Abstract

The bulk synchronous parallel (BSP) is a celebrated synchronization model for general-purpose parallel computing that has successfully been employed for distributed training of deep learning models. A shortcoming of the BSP is that it requires workers to wait for the straggler at every iteration. Therefore, employing BSP increases the waiting time of the faster workers of a cluster and results in an overall prolonged training time. To ameliorate this shortcoming of BSP, we propose ElasticBSP, a model that aims to relax its strict synchronization requirement with an elastic synchronization by allowing delayed synchronization to minimize the waiting time. ElasticBSP offers more flexibility and adaptability during the training phase, without sacrificing the accuracy of the trained model. ElasticBSP is realized by the algorithm named ZipLine, which consists of two phases. First, it estimates for each worker the end time points of its future iterations at run time, and then a one-pass algorithm over the estimated time points of all workers is employed to fast compute an optimal future time point for synchronization.
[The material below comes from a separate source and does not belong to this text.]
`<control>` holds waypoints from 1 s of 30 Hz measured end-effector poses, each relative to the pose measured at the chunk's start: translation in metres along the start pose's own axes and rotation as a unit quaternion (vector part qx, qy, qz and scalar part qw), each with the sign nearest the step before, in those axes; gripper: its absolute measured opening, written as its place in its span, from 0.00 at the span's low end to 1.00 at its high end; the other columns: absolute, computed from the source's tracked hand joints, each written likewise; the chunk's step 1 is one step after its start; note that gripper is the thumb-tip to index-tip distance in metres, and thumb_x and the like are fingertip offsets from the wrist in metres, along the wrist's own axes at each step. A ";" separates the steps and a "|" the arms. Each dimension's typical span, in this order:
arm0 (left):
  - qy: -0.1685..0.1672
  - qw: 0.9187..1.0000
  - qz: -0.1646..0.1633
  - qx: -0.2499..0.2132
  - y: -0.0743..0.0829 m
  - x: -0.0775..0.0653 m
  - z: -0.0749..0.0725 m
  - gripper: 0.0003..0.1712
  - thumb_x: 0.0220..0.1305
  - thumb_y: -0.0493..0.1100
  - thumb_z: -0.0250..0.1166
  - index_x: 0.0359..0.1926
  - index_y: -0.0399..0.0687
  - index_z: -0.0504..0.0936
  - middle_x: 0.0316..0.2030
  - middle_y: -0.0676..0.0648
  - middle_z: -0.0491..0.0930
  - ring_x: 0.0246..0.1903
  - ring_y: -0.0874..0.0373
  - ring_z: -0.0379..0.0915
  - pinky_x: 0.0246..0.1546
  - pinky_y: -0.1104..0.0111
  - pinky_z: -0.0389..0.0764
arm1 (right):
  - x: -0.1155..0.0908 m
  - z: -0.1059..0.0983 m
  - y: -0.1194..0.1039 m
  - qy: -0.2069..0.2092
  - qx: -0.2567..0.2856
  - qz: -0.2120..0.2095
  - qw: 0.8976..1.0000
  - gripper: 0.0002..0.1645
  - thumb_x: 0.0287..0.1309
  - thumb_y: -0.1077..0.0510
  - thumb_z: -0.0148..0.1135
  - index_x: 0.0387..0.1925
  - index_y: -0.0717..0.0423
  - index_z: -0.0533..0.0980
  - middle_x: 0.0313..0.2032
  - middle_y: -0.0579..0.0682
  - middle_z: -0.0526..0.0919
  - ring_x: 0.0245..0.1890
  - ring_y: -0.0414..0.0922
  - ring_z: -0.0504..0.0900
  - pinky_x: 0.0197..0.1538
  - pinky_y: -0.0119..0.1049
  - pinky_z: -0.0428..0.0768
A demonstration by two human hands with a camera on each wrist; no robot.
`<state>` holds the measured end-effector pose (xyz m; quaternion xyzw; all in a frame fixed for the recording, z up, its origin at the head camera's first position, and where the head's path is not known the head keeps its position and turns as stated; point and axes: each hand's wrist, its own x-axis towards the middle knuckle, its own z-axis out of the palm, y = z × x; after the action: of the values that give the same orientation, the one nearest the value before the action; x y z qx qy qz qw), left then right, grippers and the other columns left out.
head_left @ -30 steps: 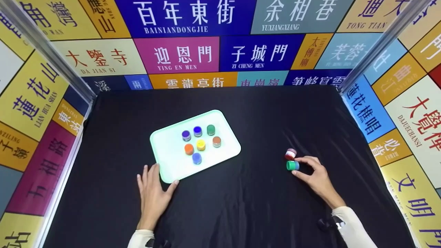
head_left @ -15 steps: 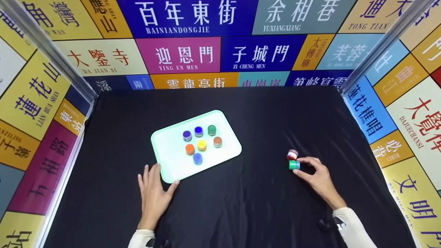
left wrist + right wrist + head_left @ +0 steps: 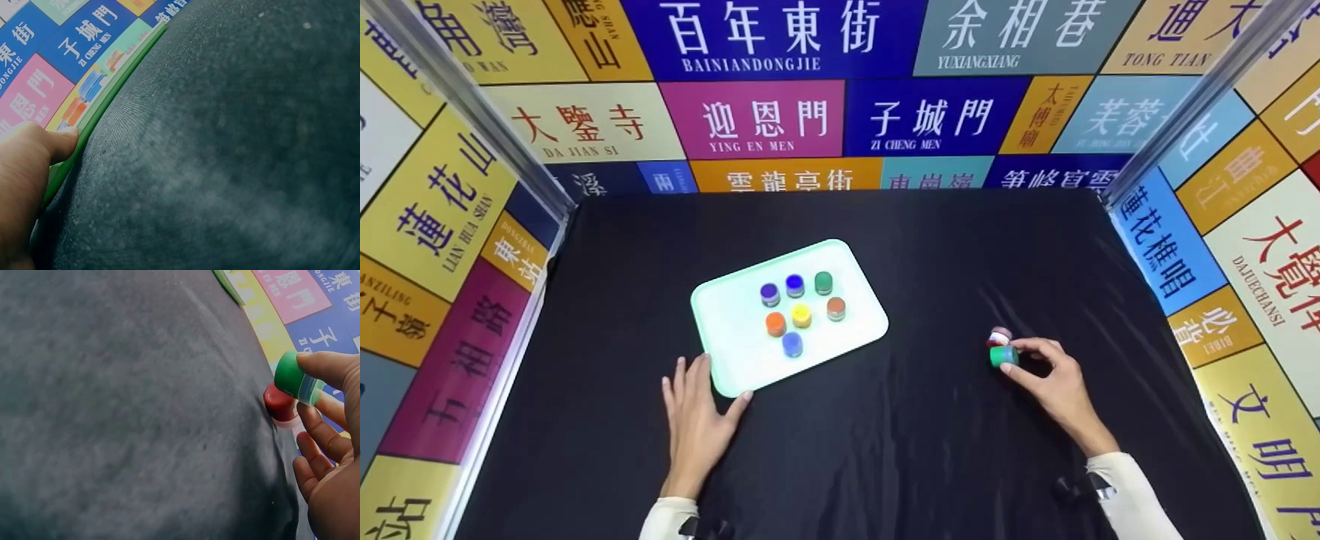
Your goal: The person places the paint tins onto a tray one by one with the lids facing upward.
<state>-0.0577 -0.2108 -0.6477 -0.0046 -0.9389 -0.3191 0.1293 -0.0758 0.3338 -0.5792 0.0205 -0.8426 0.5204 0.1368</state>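
In the head view, my right hand [image 3: 1054, 379] pinches a small green paint jar [image 3: 1002, 355] between thumb and fingers. The jar is tilted on its side, its green lid pointing left. Just behind it is a red paint jar [image 3: 998, 335], partly covered by the green one; the right wrist view shows the red jar [image 3: 278, 403] below the held green jar [image 3: 289, 374]. My left hand [image 3: 694, 424] lies at the near left corner of a pale green tray [image 3: 727, 364], fingers fairly straight along the side and thumb touching the rim [image 3: 115, 90].
On the tray stand several more paint jars, among them an orange jar [image 3: 775, 324], a yellow jar [image 3: 801, 315] and a brown jar [image 3: 835, 309]. Black cloth [image 3: 930, 450] covers the table. Walls with printed signs [image 3: 750, 120] enclose the back and sides.
The green jar in my right hand has turned and lifted slightly, and it overlaps the red jar more. My left hand stays at the tray corner. The head view has shifted a little.
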 end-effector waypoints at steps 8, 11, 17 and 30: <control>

We provide theoretical results about the correctness and performance of the ZipLine algorithm. Furthermore, we propose algorithmic and implementation optimizations of ZipLine, namely ZipLineOpt and ZipLineOptBS, which reduce the time complexity of ZipLine to linearithmic time. A thorough experimental evaluation demonstrates that our proposed ElasticBSP model, materialized by the proposed optimized ZipLine variants, converges faster and to a higher accuracy than the predominant BSP. The focus of the paper is on optimizing the synchronization scheduling over a parameter server architecture. It is orthogonal to other types of optimizations, such as the learning rate optimization.